Setting Intentions: Yoga & Western Philosophy.

photo by the author

We all know that words can have several meanings. It’s much better to simply accept that than to try to define away ambiguities. Let’s face it, ambiguity is unavoidable.

I’ve spent decades teasing out ambiguities, bringing them front and center, highlighting words that mean much more than we normally think.

So it always comes as a shock when I discover that I’m confused by what someone means when they’re using a word that I know well. It’s a shock to discover that I’ve gotten hung up on a particular meaning of the word.

“Intention” struck me like that recently.

Yoga teachers often instruct us to, “set an intention for your practice” or “set an intention for your day.” A lot of people have written about intentions like this (for example, see set an intention and morning intention), so I’m not going to discuss that meaning much.

My friend (and teacher) Nina uses the word like that, but more acutely. She instructs students to use intention to execute a difficult transition or asana, like lifting into an inversion. She teaches that the intention is sometimes more important than the execution.

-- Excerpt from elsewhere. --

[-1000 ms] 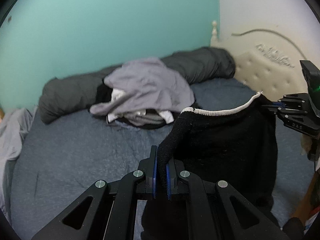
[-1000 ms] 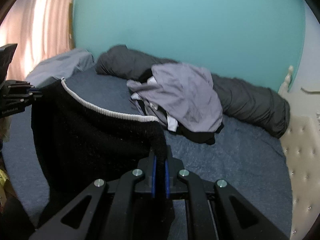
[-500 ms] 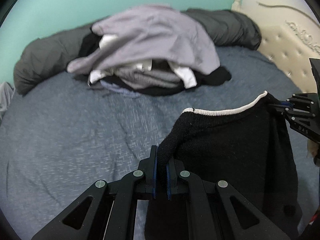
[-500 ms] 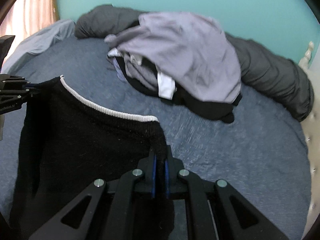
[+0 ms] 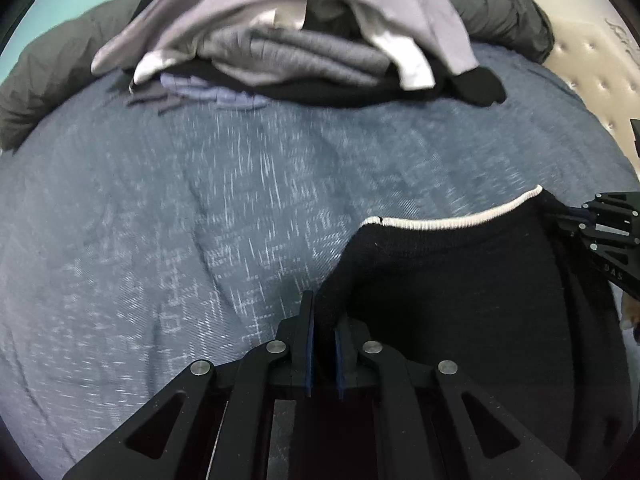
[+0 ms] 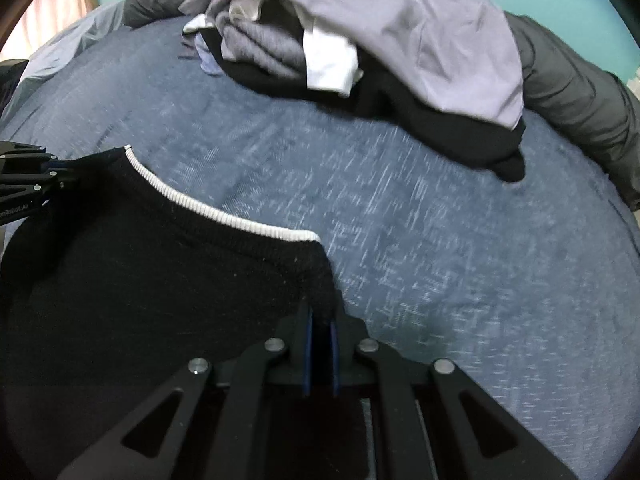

I never had any difficulty with these instructions, never thought about it much, until Nina’s workshop on intentions. In the lead-up to the workshop, I realized that there was some difference between what yoga teachers mean and what I had encountered in Western philosophy, but the details eluded me.

Knowing I would blog about the workshop, I checked the index of a couple of books for the term, but it wasn’t there. After the workshop, I asked Nina for the Sanskrit term. Sankalpa, she said. And everything began to take on different hues.

Georg Feuerstein, in The Yoga Tradition, informs us that it is a compound word, combining kalpa (vow) and san (connection to the highest truth). Sankalpa, is a vow or commitment to our highest truth. It refers to a statement that we draw upon to remind us of our true nature and to guide our choices. Looking in Feuerstein’s index for sankalpa, we find, “see conceptualization, volition.” These concepts (if I may) provide potent clues to making links between many different interpretations of intention.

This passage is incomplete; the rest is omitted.